::: MATERIAL PROVIDED
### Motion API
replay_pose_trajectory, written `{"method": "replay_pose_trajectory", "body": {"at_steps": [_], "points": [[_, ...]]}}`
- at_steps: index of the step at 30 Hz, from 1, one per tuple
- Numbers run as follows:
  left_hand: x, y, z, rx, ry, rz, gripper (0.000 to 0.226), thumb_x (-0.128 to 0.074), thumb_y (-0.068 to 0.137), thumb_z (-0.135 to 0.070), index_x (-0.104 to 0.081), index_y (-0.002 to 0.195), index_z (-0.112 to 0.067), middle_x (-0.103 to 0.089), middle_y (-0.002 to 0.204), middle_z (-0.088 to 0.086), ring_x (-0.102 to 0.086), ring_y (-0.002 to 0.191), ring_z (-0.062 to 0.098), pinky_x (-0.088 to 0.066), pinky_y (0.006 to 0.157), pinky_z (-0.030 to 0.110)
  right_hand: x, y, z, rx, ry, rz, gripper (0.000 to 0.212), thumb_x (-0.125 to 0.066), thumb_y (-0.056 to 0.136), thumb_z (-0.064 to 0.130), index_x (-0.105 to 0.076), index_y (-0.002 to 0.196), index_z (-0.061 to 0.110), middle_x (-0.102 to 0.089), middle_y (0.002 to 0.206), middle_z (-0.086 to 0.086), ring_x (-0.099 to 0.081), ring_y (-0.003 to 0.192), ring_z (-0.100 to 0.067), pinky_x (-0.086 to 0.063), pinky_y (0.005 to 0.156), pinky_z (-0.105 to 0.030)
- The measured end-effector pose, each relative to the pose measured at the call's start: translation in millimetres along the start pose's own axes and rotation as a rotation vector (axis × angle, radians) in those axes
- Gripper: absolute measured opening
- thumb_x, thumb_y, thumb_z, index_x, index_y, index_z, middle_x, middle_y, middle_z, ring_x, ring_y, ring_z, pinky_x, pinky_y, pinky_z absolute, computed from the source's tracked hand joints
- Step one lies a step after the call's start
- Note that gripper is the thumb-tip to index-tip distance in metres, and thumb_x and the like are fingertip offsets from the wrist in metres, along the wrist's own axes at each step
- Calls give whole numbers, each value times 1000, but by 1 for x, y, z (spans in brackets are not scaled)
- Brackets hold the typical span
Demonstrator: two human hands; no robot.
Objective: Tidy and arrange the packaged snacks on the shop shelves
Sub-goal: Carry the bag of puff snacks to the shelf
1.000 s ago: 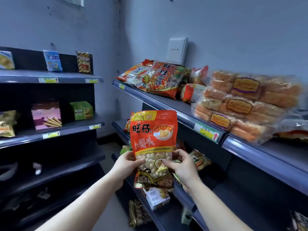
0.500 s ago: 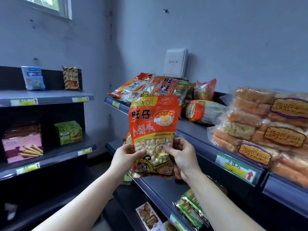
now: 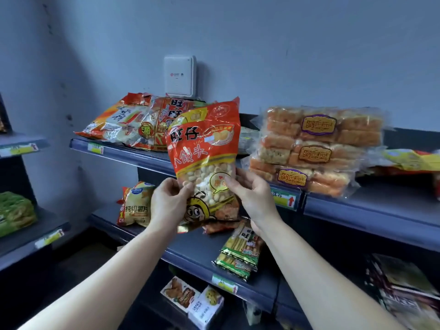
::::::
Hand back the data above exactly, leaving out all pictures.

### Motion API
replay_pose_trajectory, written `{"method": "replay_pose_trajectory", "body": {"at_steps": [_], "points": [[_, ...]]}}`
- at_steps: index of the step at 30 Hz, from 1, one per tuple
- Numbers run as follows:
  left_hand: x, y, z, rx, ry, rz, gripper (0.000 to 0.226), thumb_x (-0.128 to 0.074), thumb_y (-0.068 to 0.137), thumb_z (-0.135 to 0.070), index_x (-0.104 to 0.081), index_y (-0.002 to 0.195), index_z (-0.112 to 0.067), middle_x (-0.103 to 0.089), middle_y (-0.002 to 0.204), middle_z (-0.088 to 0.086), ring_x (-0.102 to 0.086), ring_y (-0.002 to 0.191), ring_z (-0.062 to 0.098), pinky_x (-0.088 to 0.066), pinky_y (0.006 to 0.157), pinky_z (-0.030 to 0.110)
  right_hand: x, y, z, rx, ry, rz, gripper (0.000 to 0.212), thumb_x (-0.125 to 0.066), thumb_y (-0.056 to 0.136), thumb_z (-0.064 to 0.130), index_x (-0.105 to 0.076), index_y (-0.002 to 0.196), index_z (-0.061 to 0.110), middle_x (-0.102 to 0.089), middle_y (0.002 to 0.206), middle_z (-0.086 to 0.086), ring_x (-0.099 to 0.081), ring_y (-0.003 to 0.192), ring_z (-0.100 to 0.067), pinky_x (-0.086 to 0.063), pinky_y (0.005 to 0.156), pinky_z (-0.105 to 0.030)
- The measured end-effector pose, each relative to the pose measured at the call's start: translation in millimetres along the start pose's own axes and rotation as a rotation vector (axis × angle, radians) in those axes
- Gripper: absolute measured opening
- thumb_x, thumb_y, thumb_z, index_x, index_y, index_z, middle_x, middle_y, middle_z, ring_x, ring_y, ring_z, pinky_x, pinky_y, pinky_z absolute, computed from the source's tracked hand joints
- Step one lies a step after the call's start
- Note that gripper is the thumb-tip to index-tip distance in metres, and thumb_x and the like are fingertip offsets from the wrist in metres, along the wrist's own axes at each step
- Calls give whole numbers, each value times 1000, but by 1 for x, y, z (spans in brackets are not scaled)
- Brackets hold the typical span
Demonstrator: two human hands; no robot.
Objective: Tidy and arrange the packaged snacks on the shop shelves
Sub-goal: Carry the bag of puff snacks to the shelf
1.000 s ago: 
0.500 s ago: 
now: 

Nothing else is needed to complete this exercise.